● WORK ITEM
For the listing that follows, give again exactly the lines from the one with "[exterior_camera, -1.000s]" to the one with "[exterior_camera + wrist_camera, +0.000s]", including both.

● DATASET EXTRACT
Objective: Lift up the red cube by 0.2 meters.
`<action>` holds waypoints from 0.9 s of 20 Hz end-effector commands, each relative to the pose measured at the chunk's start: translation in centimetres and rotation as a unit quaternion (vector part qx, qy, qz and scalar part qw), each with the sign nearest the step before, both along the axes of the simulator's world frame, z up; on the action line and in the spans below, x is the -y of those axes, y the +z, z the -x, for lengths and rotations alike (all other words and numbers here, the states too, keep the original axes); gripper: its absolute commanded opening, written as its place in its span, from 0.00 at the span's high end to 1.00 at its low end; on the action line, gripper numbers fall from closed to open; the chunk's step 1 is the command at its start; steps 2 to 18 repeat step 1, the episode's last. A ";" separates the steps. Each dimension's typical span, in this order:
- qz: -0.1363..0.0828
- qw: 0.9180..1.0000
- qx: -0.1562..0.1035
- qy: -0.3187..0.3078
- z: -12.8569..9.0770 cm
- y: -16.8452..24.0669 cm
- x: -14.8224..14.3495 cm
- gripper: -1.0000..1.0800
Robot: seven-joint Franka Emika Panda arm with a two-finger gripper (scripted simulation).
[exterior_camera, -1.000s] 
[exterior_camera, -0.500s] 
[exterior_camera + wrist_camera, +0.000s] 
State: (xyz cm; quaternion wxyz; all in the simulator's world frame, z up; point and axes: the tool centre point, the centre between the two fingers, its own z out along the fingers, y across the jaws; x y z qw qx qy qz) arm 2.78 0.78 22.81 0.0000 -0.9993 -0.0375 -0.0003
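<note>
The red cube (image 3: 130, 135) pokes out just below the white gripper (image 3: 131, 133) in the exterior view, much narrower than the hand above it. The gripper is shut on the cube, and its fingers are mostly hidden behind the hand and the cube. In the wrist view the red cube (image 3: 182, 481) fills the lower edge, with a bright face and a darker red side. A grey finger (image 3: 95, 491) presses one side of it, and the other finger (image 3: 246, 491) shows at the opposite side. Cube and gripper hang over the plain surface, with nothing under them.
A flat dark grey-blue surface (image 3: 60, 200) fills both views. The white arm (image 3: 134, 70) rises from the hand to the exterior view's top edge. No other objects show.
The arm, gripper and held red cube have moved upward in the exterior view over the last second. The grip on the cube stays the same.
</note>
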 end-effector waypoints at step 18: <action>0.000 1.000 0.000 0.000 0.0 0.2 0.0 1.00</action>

● WRITTEN SOLUTION
[exterior_camera, -1.000s] 
[exterior_camera, -0.500s] 
[exterior_camera + wrist_camera, +0.000s] 

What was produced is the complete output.